Она подхватила меня под руку, и в сопровождении Розхен мы пошли к буковой роще, до которой было минут десять ходу. Земля под деревьями была по-летнему сухая, и едва мы ступили на нее, как Дортхен запела, и запела настоящую народную песню, так, как поют в народе, наивно украшая печальную мелодию легкими импровизированными фиоритурами. Розхен тотчас начала ей вторить несколько более низким голосом, — казалось, по лесу в праздник идут две здоровые деревенские девушки. Конечно, это всё были грустные любовные истории, девушки запевали их одну за другой и благоговейно доводили до конца, причем Дортхен не выпустила моей руки, пока впереди не появился красноватый блеск и мы не увидели кусты, которые искали; заходящее солнце, пробиваясь сквозь буковую листву, касалось цветущих ветвей дафнии, — этим ботаническим термином, которого я не знал, Дортхен называла волчьи ягоды. Она радостно вскрикнула, и обе девушки побежали вперед, чтобы наломать красивых, одуряюще пахнущих ветвей; я сел на ствол сваленного дерева и, любуясь девушками, следил глазами за каждым их движением.

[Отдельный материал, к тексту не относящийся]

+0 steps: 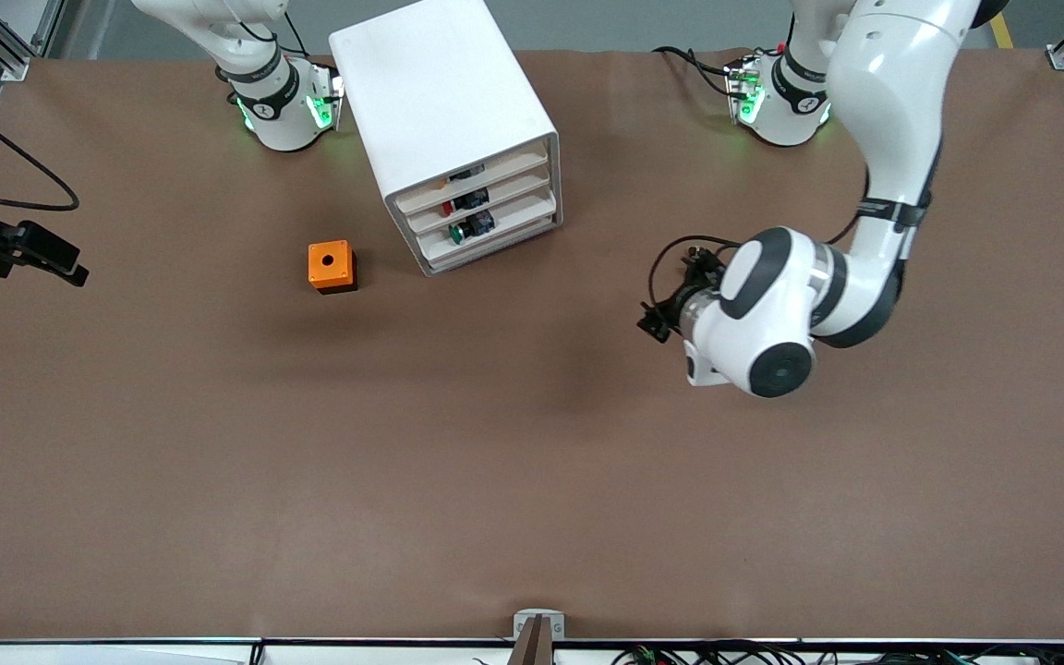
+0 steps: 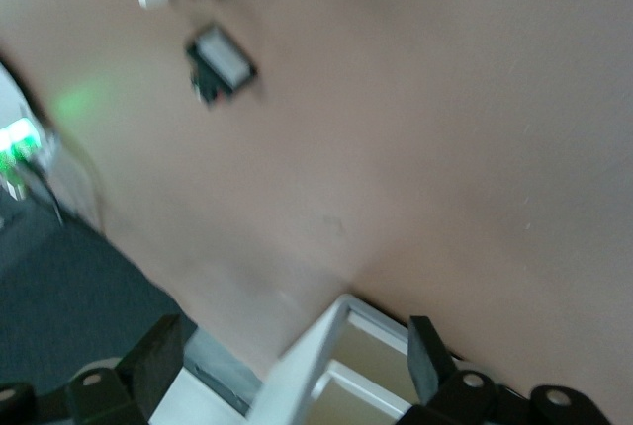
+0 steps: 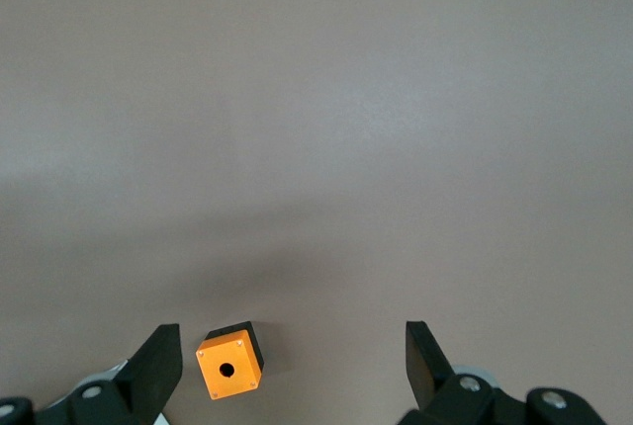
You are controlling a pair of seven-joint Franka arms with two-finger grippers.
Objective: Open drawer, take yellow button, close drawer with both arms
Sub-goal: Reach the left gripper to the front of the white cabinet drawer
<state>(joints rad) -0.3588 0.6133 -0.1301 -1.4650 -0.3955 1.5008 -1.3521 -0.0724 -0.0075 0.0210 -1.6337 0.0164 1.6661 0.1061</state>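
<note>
My left gripper (image 2: 297, 356) hangs spread wide and empty over bare table near the white cabinet (image 1: 447, 120). My right gripper (image 3: 294, 356), equally wide and empty, hangs at its own end of the table. The drawer (image 1: 477, 181) is shut; the button (image 1: 441, 185) sits inside. An orange cube (image 1: 330, 264) stands nearby.

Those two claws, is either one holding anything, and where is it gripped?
Nothing is held. The left claw hangs open over the table near the cabinet; the right claw is open above the orange cube.
</note>
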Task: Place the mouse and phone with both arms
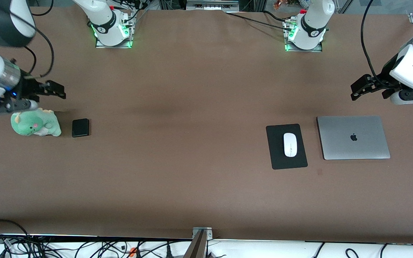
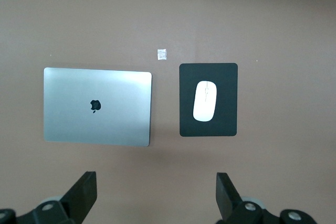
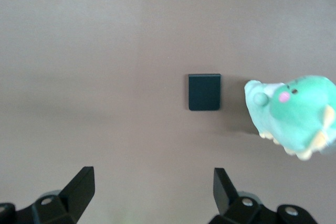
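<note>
The white mouse (image 1: 290, 144) lies on a black mouse pad (image 1: 276, 150) toward the left arm's end of the table. The left wrist view shows the mouse (image 2: 205, 100) in the middle of the pad (image 2: 226, 77). The black phone (image 1: 80, 128) lies flat toward the right arm's end, and the right wrist view shows the phone (image 3: 204, 92) too. My left gripper (image 1: 355, 91) hangs open over bare table by the laptop; in its wrist view the left gripper (image 2: 156, 192) is empty. My right gripper (image 1: 57, 90) hangs open above the plush toy; in its wrist view the right gripper (image 3: 154, 190) holds nothing.
A shut silver laptop (image 1: 352, 137) lies beside the mouse pad, at the left arm's end, and shows in the left wrist view as the laptop (image 2: 97, 106). A green plush dinosaur (image 1: 36, 123) sits beside the phone. A small white tag (image 2: 162, 54) lies near the pad.
</note>
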`<action>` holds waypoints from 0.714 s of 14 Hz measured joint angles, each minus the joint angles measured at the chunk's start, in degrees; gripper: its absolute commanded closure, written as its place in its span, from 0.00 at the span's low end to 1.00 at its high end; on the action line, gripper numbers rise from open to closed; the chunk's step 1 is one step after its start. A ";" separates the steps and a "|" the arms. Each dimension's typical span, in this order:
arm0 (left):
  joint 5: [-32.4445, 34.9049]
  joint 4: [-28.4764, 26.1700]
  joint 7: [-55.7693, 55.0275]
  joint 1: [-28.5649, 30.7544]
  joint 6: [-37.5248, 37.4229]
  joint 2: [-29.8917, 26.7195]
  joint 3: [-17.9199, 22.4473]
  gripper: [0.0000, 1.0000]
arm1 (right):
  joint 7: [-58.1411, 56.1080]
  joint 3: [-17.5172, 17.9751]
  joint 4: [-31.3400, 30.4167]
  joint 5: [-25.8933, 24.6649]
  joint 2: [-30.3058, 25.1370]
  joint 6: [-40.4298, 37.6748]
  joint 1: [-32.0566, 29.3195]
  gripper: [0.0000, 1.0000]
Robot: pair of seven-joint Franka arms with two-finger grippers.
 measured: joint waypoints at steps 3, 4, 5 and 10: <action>0.00 0.01 0.00 0.00 0.00 0.00 0.00 0.00 | 3.03 0.09 3.79 -0.01 -4.60 -7.00 0.03 0.00; 0.00 0.01 0.00 0.00 0.00 0.00 0.00 0.00 | 3.60 0.17 5.54 -0.02 -5.03 -8.88 0.04 0.00; 0.00 0.01 0.00 0.00 0.00 0.00 0.00 0.00 | 4.37 0.36 7.19 -0.02 -5.03 -10.58 0.06 0.00; 0.00 0.02 0.00 0.00 0.00 0.02 0.00 0.00 | 6.61 1.05 12.03 -0.19 -4.56 -16.25 0.11 0.00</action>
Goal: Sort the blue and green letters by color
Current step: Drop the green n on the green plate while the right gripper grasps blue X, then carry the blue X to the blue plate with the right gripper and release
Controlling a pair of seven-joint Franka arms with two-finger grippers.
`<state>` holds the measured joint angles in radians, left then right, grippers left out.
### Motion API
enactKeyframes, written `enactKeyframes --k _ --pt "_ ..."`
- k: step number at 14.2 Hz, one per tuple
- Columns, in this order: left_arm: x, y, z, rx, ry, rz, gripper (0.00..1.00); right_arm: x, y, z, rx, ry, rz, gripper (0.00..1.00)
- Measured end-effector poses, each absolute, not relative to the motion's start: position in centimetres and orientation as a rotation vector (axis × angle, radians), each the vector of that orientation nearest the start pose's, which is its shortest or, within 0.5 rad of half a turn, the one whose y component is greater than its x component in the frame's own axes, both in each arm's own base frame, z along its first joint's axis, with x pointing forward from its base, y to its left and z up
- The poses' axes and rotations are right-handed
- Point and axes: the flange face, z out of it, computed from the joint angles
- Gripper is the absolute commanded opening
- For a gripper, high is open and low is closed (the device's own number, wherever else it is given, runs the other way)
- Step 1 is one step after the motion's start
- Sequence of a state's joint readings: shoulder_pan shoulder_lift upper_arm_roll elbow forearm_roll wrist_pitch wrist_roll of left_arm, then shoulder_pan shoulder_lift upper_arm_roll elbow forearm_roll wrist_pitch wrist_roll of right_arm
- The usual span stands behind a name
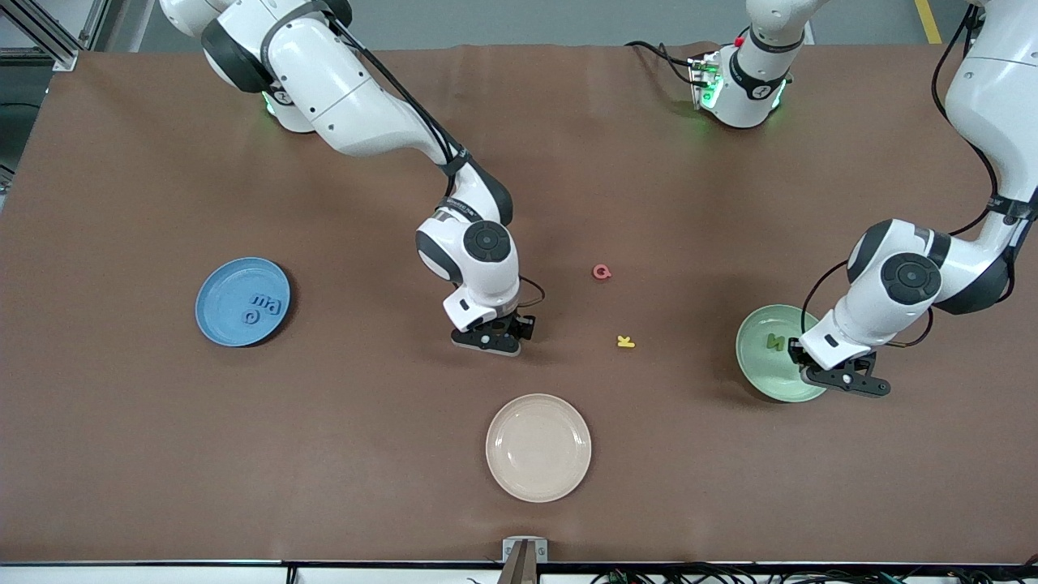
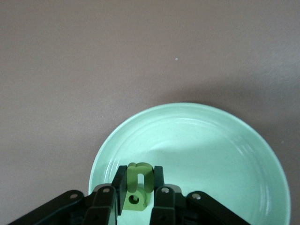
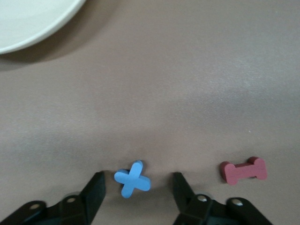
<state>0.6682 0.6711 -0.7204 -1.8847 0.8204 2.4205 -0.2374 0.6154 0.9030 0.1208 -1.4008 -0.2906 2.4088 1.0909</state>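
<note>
Right claw [image 3: 136, 194]: jaws apart astride blue X [image 3: 132, 179], mid-table. Left claw [image 2: 139, 190]: clenched on green letter [image 2: 138, 186] over green plate [image 2: 225, 140] near the left arm's table edge. Risk: closing off-centre could flick the X toward the red letter [image 3: 243, 170].

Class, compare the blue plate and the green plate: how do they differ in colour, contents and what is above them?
The blue plate holds blue letters; the green plate holds a green letter. No claw is over the blue plate; the left claw is over the green plate, shut on another green letter. Both are round plates on the table.
</note>
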Motion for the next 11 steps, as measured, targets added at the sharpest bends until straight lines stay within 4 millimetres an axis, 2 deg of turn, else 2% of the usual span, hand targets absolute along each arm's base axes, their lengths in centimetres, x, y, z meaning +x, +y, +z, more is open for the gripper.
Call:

Когда они собрали свою жатву, Розхен пошла дальше, отыскивая новые кусты, и постепенно скрылась в роще. Доротея подошла, опустилась на дерево рядом со мной и поднесла к моему лицу цветущий букет.
— Разве здесь не красиво? — сказала она. — Неужели вы не рады, что мы вас вытащили из вашего темного угла?
— Я собирался писать матери, — ответил я.
— Разве вы до сих пор не послали ей новогоднего поздравления?
— Я не писал ей все время, что живу здесь, она даже не знает, где я!